Shirley vetoed the bill Nov. 8 after the Council approved it Oct. 21 during the fall session.

In his memo to Speaker Lawrence T. Morgan (Iyanbito/Pinedale), Shirley stated that Sempra Generation and International Piping Products Inc. did not obtain the required review and approval by the Resources Committee and the terms were not negotiated by the executive branch, as required by Navajo law.

"This circumvention creates exclusivity for a non-Navajo entity to gain and maintain complete control over a Navajo resource which encompasses 45,000 acres of Navajo trust land, up to 75 years," Shirley wrote.

He expressed concern that the Navajo Nation is not the controlling owner of the project. Under the terms of the agreement, the tribe has the option of purchasing 20 percent of ownership.

"This means that a non-Navajo entity will be able to control and decide all assignments and subleases without Navajo approval," Shirley wrote. "Further, the term sheet waives all applicable Navajo taxes and Sempra and IPP are under no obligation to comply with the Navajo Nation Procurement and Employment laws."

During the Council's discussion of the resolution Oct. 21, delegates Omer Begay (Cornfields/Greasewood Springs/Klagetoh/Wide Ruins) and LoRenzo Bates (Upper Fruitland) raised concerns about the tribe's limited ownership of the project.

"The Navajo Nation is going to be receiving a very minimum rent payment and that doesn't do justice to the Navajo Nation and its people," Begay said.

By comparison, Shirley wrote, the Big Boquillas Wind Project involves the Navajo Nation, Navajo Tribal Utility Authority, Edison Mission Energy and Foresight Energy.

NTUA will own 51 percent of the Big Bo wind project through a for-profit affiliate, he wrote.
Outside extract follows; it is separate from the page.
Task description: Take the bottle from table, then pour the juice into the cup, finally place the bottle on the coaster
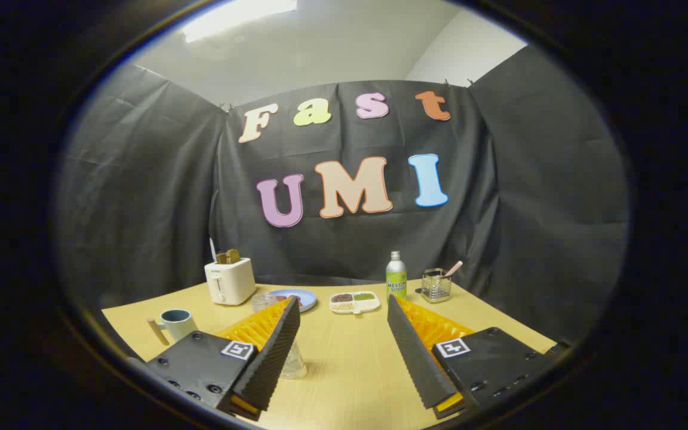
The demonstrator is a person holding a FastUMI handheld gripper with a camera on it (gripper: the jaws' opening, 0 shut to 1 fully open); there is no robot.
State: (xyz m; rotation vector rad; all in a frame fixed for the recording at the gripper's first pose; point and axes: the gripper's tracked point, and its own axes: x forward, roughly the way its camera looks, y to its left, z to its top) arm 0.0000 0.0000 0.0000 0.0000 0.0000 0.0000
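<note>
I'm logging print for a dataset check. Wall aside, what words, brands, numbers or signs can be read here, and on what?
Bottle: the label bears two short lines of print, too small to quote safely.
Toaster: tiny front mark, unreadable.
Gripper: square coded tags, no words; its fingers are open, on nothing.

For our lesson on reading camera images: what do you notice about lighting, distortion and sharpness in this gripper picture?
Gripper view: a ceiling light glares, blown out; fisheye bends the table edge and the booth wall; the open gripper looms large, fingers sharp; the bottle beyond them is small but legible; a clear cup beside the left finger is faint against the table.
</note>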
Shirley stated that he also is troubled by reports that Sempra and IPP representatives offered money to certain elected officials in order to have them approve the project.

Shirley stated that Delegate Norman John II (Bahastl'ah) said on the Council floor during the fall session that representatives offered him "campaign funds" if he would vote to give the project a green light.

"I cannot stand by to allow such questionable activities and possible violation of the Navajo Ethics and Government Law to dictate this important policy decision," Shirley wrote.

Sponsors of the Sempra bill have proffered override legislation, but on Nov. 10 the Resources Committee voted to give it a "do not pass" recommendation.

The Ethics and Rules Committee issued a "do pass" on the override legislation Nov. 19.